Your instructions
Please transcribe the data below in full. Omit any picture you find in it.

::::::::::

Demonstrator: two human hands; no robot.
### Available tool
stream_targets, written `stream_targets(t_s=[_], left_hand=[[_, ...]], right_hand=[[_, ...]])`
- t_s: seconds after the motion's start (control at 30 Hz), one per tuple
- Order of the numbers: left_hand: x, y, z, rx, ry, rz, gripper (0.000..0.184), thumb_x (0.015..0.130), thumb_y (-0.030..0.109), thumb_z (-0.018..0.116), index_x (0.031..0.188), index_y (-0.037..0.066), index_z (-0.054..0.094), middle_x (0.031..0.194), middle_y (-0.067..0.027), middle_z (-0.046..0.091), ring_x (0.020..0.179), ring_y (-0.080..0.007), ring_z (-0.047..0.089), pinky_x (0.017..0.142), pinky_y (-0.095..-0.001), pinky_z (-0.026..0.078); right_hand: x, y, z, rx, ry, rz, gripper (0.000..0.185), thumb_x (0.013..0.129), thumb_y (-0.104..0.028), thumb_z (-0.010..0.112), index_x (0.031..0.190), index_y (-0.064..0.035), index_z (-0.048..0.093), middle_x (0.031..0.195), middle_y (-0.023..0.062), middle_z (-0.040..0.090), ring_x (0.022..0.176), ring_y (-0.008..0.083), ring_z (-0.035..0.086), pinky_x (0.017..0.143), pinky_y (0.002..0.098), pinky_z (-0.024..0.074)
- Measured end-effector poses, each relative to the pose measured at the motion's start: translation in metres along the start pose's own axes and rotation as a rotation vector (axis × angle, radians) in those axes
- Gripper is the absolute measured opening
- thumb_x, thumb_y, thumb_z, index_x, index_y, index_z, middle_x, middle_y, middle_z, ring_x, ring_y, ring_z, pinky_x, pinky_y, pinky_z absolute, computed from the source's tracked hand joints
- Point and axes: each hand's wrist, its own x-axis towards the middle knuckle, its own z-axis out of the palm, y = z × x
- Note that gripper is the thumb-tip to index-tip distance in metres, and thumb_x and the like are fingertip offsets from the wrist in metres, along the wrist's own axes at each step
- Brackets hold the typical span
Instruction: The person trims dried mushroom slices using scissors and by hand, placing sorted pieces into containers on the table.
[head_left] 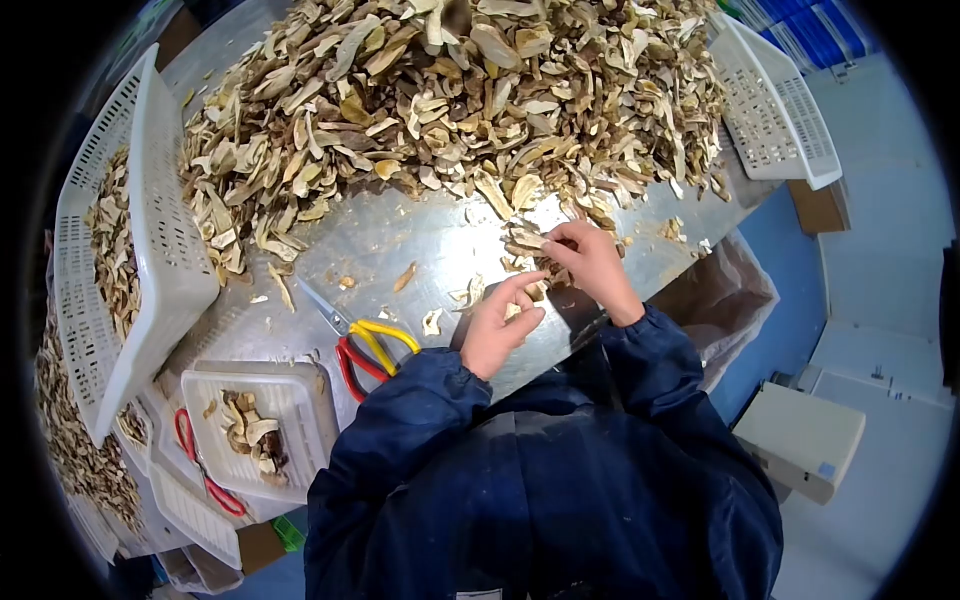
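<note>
Dried mushroom slices form a large heap (450,100) across the metal table (370,240). My left hand (503,325) is over the table near its front edge, fingers apart, index finger stretched toward a few loose slices, with nothing in it. To its right, my right hand (590,262) reaches down over the small group of slices (525,240), thumb and fingertips pressed together at a slice. What those fingertips hold, if anything, is too small to make out. Scissors with red and yellow handles (365,345) lie left of my left hand.
A white perforated basket (150,250) with slices stands at the left, another (775,105) at the back right. A shallow tray (262,425) holds some slices, with red-handled scissors (203,470) beside it. A lined bin (725,300) is below the right edge.
</note>
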Motion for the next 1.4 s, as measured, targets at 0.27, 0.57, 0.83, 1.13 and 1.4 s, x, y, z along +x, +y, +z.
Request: stream_targets(t_s=[0.27, 0.57, 0.83, 1.13, 1.4], left_hand=[[0.007, -0.019, -0.007, -0.269, 0.027, 0.034, 0.023, 0.095, 0.013, 0.048, 0.114, 0.003, 0.053, 0.077, 0.0016, 0.045, 0.059, -0.005, 0.039, 0.052, -0.0197, 0.032], [0.003, -0.009, -0.008, 0.281, -0.199, 0.098, 0.013, 0.087, 0.007, 0.057, 0.08, 0.0, 0.064, 0.091, -0.0064, 0.061, 0.075, -0.0135, 0.054, 0.07, -0.0259, 0.044], [0.0, -0.01, -0.004, 0.287, -0.349, 0.093, 0.011, 0.084, 0.008, 0.06, 0.085, 0.0, 0.067, 0.085, -0.007, 0.062, 0.08, -0.0157, 0.06, 0.072, -0.0271, 0.046], [0.0, -0.002, -0.003, 0.282, -0.491, 0.141, 0.012, 0.085, 0.009, 0.058, 0.081, 0.0, 0.065, 0.082, -0.0077, 0.061, 0.08, -0.017, 0.059, 0.073, -0.0287, 0.046], [0.001, -0.004, -0.006, 0.236, -0.4, 0.213, 0.017, 0.088, 0.012, 0.055, 0.079, -0.001, 0.063, 0.08, -0.0057, 0.058, 0.072, -0.015, 0.055, 0.065, -0.0272, 0.043]], right_hand=[[-0.024, -0.026, -0.013, 0.557, -0.215, 0.391, 0.016, 0.087, -0.017, 0.061, 0.079, -0.004, 0.062, 0.066, -0.0044, 0.056, 0.057, 0.0023, 0.046, 0.051, 0.0188, 0.0346], [-0.062, -0.045, -0.024, 0.233, -0.267, 0.085, 0.023, 0.084, -0.024, 0.063, 0.08, -0.0018, 0.06, 0.062, 0.0118, 0.057, 0.054, 0.0167, 0.053, 0.053, 0.0301, 0.0419], [-0.069, -0.047, -0.029, 0.094, -0.363, 0.048, 0.028, 0.087, -0.025, 0.059, 0.073, -0.0014, 0.06, 0.059, 0.0103, 0.057, 0.05, 0.0218, 0.051, 0.051, 0.0307, 0.0403], [-0.079, -0.029, -0.021, 0.518, -0.563, 0.246, 0.035, 0.093, -0.028, 0.056, 0.07, -0.002, 0.059, 0.053, -0.001, 0.049, 0.051, 0.0048, 0.041, 0.048, 0.0242, 0.0309], [-0.061, -0.029, -0.018, 0.629, -0.631, 0.271, 0.036, 0.095, -0.029, 0.054, 0.069, -0.0044, 0.059, 0.052, -0.005, 0.044, 0.048, 0.0032, 0.037, 0.046, 0.0217, 0.0268]])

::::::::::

Result of this task
Demonstrator: two human hands; no robot.
### Available tool
stream_targets, written `stream_targets(t_s=[_], left_hand=[[_, ...]], right_hand=[[_, ...]])`
- t_s: seconds after the motion's start (control at 30 Hz), one per tuple
- Order of the numbers: left_hand: x, y, z, rx, ry, rz, gripper (0.000..0.184), thumb_x (0.015..0.130), thumb_y (-0.030..0.109), thumb_z (-0.018..0.116), index_x (0.031..0.188), index_y (-0.037..0.066), index_z (-0.054..0.094), middle_x (0.031..0.194), middle_y (-0.067..0.027), middle_z (-0.046..0.091), ring_x (0.020..0.179), ring_y (-0.080..0.007), ring_z (-0.047..0.089), pinky_x (0.017..0.142), pinky_y (-0.095..-0.001), pinky_z (-0.026..0.078); right_hand: x, y, z, rx, ry, rz, gripper (0.000..0.185), thumb_x (0.013..0.129), thumb_y (-0.104..0.028), thumb_z (-0.010..0.112), index_x (0.031..0.190), index_y (-0.064..0.035), index_z (-0.048..0.093), middle_x (0.031..0.195), middle_y (-0.023..0.062), middle_z (-0.040..0.090), ring_x (0.022..0.176), ring_y (-0.008..0.083), ring_z (-0.035..0.086), pinky_x (0.017..0.143), pinky_y (0.002..0.098), pinky_z (-0.024..0.074)
- Measured end-effector poses, each relative to the pose measured at the motion's start: translation in metres along the start pose's own axes and rotation as a rotation vector (axis × angle, radians) in those axes
- Gripper is the absolute measured opening
- thumb_x, thumb_y, thumb_z, index_x, index_y, index_z, middle_x, middle_y, middle_z, ring_x, ring_y, ring_z, pinky_x, pinky_y, pinky_z absolute, computed from the source's tracked hand joints
- Point and axes: each hand's wrist, its own x-axis towards the middle knuckle, its own z-axis out of the palm, y = z × x
- Note that gripper is the thumb-tip to index-tip distance in metres, and thumb_x and the like are fingertip offsets from the wrist in metres, along the wrist's own axes at each step
- Brackets hold the typical span
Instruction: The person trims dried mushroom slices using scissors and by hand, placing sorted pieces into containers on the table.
[head_left] 
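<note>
Dried mushroom slices form a large heap (450,100) across the metal table (370,240). My left hand (503,325) is over the table near its front edge, fingers apart, index finger stretched toward a few loose slices, with nothing in it. To its right, my right hand (590,262) reaches down over the small group of slices (525,240), thumb and fingertips pressed together at a slice. What those fingertips hold, if anything, is too small to make out. Scissors with red and yellow handles (365,345) lie left of my left hand.
A white perforated basket (150,250) with slices stands at the left, another (775,105) at the back right. A shallow tray (262,425) holds some slices, with red-handled scissors (203,470) beside it. A lined bin (725,300) is below the right edge.
</note>
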Motion for the next 1.4 s, as measured, targets at 0.27, 0.57, 0.83, 1.13 and 1.4 s, x, y, z along +x, +y, +z.
Request: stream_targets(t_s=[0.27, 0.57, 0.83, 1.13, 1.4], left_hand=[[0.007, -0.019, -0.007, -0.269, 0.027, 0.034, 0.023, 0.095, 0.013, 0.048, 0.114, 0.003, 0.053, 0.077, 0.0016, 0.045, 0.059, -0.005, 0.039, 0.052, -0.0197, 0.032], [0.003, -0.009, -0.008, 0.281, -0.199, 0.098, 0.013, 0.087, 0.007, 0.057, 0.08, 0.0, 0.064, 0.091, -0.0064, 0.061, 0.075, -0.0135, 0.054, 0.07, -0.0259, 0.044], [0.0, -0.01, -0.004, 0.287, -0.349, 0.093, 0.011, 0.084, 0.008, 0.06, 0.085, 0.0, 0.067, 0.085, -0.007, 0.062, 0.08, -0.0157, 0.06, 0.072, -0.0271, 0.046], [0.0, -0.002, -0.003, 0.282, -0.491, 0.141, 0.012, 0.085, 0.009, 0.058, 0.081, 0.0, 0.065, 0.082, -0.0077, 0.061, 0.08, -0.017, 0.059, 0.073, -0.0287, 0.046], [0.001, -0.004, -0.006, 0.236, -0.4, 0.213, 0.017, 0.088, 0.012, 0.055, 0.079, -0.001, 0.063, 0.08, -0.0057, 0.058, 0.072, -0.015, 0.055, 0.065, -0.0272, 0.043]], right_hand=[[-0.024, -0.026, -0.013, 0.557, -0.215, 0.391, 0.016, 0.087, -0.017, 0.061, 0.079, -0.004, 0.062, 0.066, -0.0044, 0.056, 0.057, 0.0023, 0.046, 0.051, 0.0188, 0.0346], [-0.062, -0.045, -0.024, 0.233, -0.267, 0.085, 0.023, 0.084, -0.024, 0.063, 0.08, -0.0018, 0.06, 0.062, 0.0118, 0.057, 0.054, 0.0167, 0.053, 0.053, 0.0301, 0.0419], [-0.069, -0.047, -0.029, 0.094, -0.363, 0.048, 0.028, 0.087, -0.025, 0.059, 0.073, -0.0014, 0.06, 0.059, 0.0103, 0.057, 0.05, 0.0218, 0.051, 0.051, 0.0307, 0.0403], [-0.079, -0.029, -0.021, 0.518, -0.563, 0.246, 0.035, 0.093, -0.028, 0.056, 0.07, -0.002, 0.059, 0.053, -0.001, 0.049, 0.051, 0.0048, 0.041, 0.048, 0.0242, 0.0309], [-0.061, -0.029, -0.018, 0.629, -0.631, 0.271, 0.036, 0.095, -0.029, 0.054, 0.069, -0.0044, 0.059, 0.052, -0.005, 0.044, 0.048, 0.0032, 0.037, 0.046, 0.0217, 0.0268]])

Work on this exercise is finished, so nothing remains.